Retype the entries below word for word, leaving out every picture.

━━━━━━━━━━━━━━━━

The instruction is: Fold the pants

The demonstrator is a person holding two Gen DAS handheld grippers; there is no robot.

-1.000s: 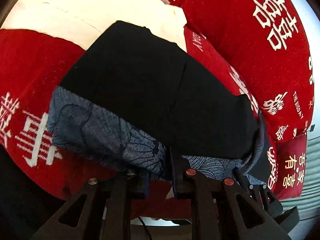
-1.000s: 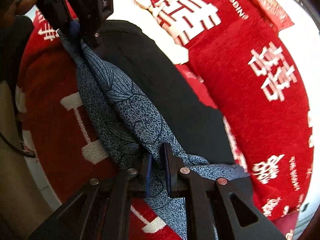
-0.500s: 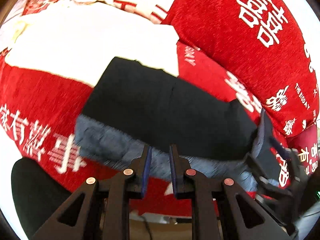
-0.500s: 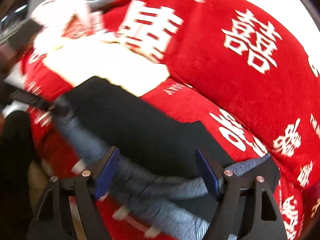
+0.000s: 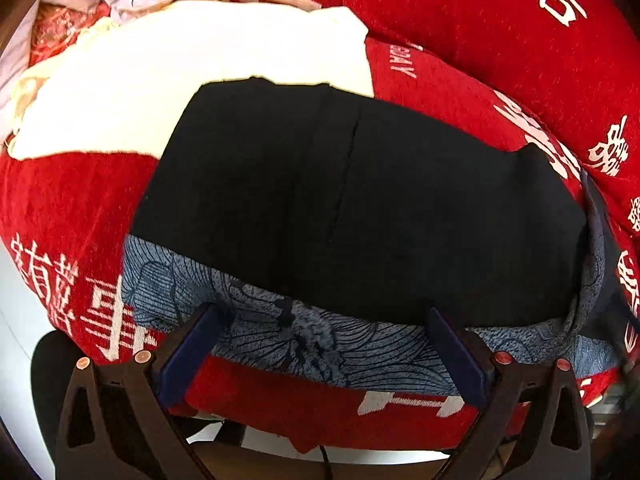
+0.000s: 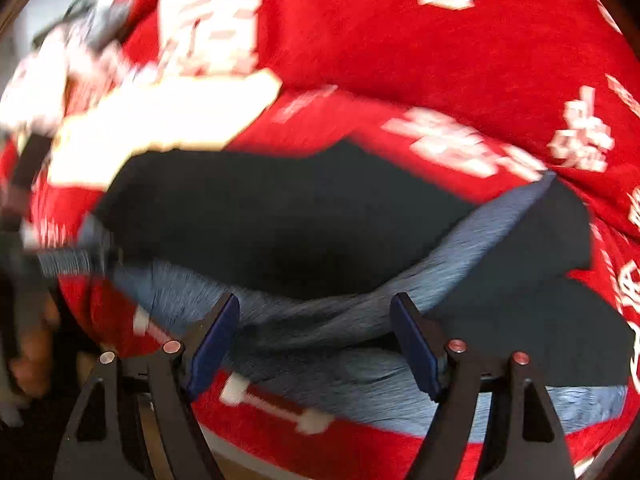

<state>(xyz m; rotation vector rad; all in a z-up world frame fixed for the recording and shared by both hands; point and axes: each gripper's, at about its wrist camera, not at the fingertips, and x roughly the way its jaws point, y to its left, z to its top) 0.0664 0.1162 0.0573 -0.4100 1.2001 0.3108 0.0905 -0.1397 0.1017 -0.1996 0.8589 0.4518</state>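
The pants (image 5: 360, 208) are laid folded near the front edge of the red blanket (image 5: 480, 40), both tongs (image 5: 320, 344) (image 6: 316, 340) are let go, the left ones opening, so the fold should be patted flat.

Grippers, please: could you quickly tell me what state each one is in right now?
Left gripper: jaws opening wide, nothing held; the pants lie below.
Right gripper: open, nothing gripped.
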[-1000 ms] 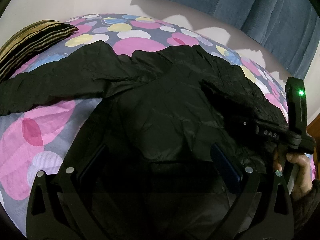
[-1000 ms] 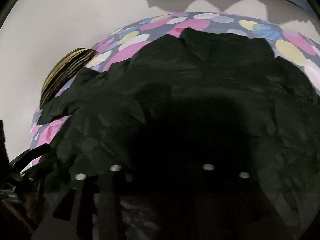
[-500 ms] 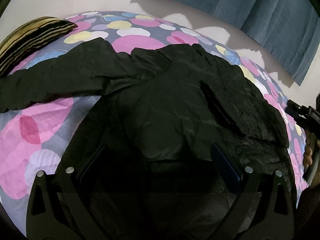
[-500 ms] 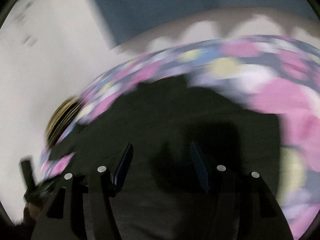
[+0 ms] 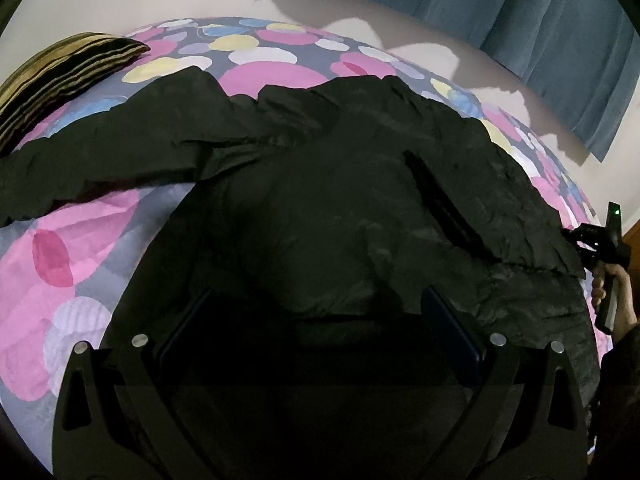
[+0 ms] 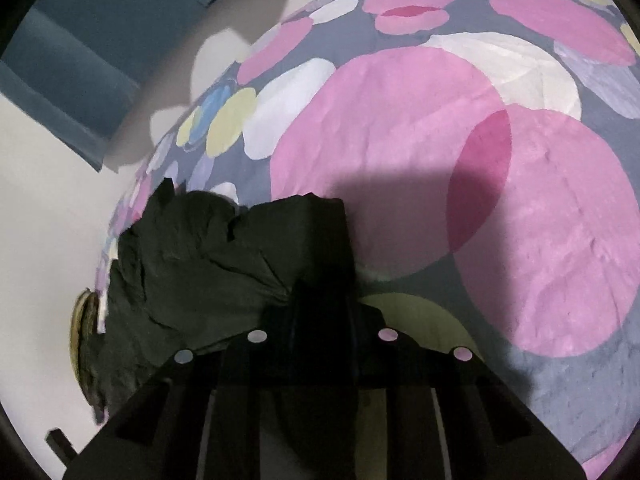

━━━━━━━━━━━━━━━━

Exercise response>
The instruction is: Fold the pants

The demonstrator is a person holding two Gen DAS handheld grippers; there is no robot.

-1.000s: 
-1.000s: 
-0.500s: 
-0.500s: 
+0.000s: 
+0.000s: 

<state>(xyz m; rotation vector rad; all in a z-up world frame fixed for the recording and shared by both hands; point and axes: each gripper's, at about its wrist camera, not at the fingertips, and x roughly the way its jaws point, y to its left, z to its top) 0.0664 0.1162 0.0573 -0.4100 1.2001 0.3108 0.0905 -0.1397 0.1017 -0.1996 0.8589 0.4518</state>
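The pants (image 5: 360, 208) are laid folded near the front edge of the red blanket (image 5: 480, 40), both tongs (image 5: 320, 344) (image 6: 316, 340) are let go, the left ones opening, so the fold should be patted flat.

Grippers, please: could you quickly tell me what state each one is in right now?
Left gripper: jaws opening wide, nothing held; the pants lie below.
Right gripper: open, nothing gripped.
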[-1000 ms] 
[-1000 ms] 
[-500 ms] 
[-500 ms] 
[+0 ms] 
[+0 ms] 

This finishes the answer to the exercise.